> What to produce
Beneath this instruction is a block of data; output from it exactly the lines that run from the one containing "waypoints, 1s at" through the one containing "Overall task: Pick", inclusive.

> Information provided
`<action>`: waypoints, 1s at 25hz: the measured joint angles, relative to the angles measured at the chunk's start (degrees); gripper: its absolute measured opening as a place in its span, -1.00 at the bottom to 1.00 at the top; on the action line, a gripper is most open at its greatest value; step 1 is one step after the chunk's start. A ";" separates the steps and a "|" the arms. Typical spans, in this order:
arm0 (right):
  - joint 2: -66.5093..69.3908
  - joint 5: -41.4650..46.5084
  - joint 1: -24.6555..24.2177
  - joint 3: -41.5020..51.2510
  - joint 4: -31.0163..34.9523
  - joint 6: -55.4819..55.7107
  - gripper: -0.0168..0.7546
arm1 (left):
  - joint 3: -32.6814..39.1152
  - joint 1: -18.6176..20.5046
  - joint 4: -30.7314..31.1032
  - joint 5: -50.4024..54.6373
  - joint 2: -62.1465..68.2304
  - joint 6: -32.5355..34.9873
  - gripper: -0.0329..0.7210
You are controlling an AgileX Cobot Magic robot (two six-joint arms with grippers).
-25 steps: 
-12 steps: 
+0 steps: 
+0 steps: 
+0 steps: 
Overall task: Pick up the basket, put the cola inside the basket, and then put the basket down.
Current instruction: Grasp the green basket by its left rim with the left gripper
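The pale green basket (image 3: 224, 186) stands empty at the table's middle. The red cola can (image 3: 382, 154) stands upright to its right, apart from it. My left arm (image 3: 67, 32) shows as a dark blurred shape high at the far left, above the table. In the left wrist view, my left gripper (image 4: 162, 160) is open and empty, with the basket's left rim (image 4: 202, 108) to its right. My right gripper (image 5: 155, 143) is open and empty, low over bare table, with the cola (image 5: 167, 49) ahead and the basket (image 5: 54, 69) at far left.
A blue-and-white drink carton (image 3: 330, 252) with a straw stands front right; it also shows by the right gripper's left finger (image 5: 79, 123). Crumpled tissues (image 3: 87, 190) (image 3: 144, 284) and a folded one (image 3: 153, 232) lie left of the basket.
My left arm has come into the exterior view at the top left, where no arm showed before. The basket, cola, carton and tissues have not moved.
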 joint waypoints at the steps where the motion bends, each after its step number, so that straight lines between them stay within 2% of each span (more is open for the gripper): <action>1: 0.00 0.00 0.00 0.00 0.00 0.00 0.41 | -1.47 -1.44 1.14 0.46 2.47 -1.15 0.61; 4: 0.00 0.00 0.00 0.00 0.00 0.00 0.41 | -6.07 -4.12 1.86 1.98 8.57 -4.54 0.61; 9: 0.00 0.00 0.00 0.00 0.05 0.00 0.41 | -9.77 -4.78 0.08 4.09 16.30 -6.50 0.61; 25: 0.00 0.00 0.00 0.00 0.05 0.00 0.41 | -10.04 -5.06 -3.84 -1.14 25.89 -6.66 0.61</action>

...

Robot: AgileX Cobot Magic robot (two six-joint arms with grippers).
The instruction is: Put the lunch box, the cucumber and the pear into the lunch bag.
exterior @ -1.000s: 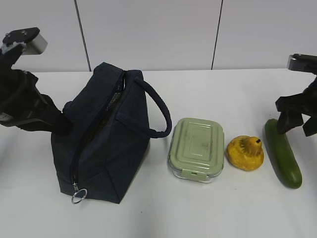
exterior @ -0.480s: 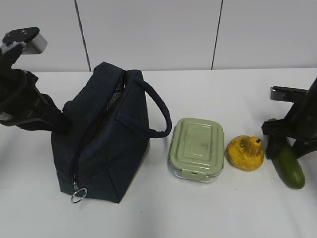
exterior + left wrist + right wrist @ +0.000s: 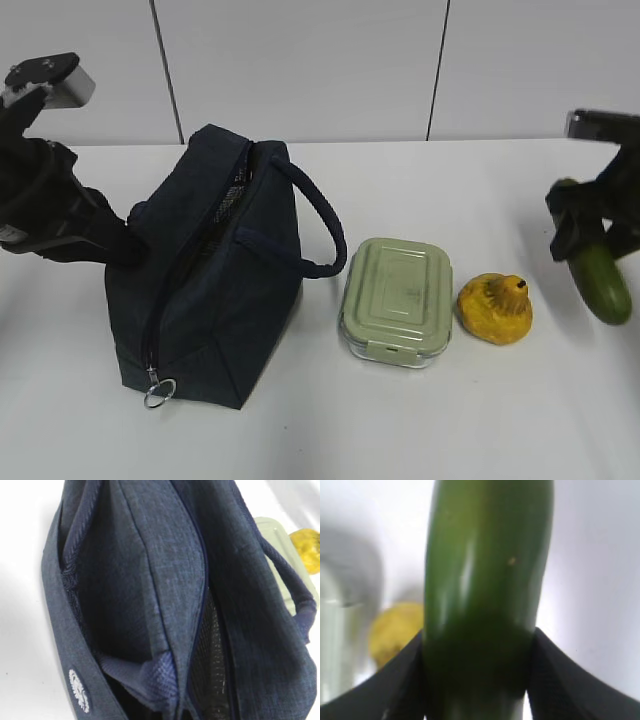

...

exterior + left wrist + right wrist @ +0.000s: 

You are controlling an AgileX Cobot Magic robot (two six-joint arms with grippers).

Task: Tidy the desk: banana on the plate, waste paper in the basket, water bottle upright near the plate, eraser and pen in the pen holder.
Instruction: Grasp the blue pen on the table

> Written solution
`<action>`: waypoints, 1s at 25hz: the measured joint angles, relative to the angles measured at the chunk's start (degrees); gripper: its absolute measured opening as a place in its span, -1.00 at the bottom to 1.00 at the top; on the action line, a gripper is most open at its greatest value; step 1 is one step after the chunk's start. A ";" separates the steps and a "|" the arms. Typical spans, in this order:
arm0 (right):
  - joint 2: -66.5093..69.3908
  - joint 5: -41.4650..46.5084
  - joint 1: -24.6555..24.2177
  - joint 3: -41.5020..51.2510
  - joint 4: -31.0163..34.9523
  - joint 6: -55.4819..55.7107
  - gripper: -0.0168..0.7546
arm1 (left):
  - joint 3: -32.6814..39.1152
  - joint 1: -18.6176..20.5046
  - joint 4: -30.7314..31.1032
  - joint 5: -50.4024..54.6373
  - joint 2: -62.1465..68.2304
  - joint 6: -32.5355..34.9873
  - gripper: -0.0329..0.7210
You are controlling an AgileX Cobot Magic robot (two six-joint arms with grippers).
-25 steps: 
-12 steps: 
+0 steps: 
+0 steps: 
+0 steps: 
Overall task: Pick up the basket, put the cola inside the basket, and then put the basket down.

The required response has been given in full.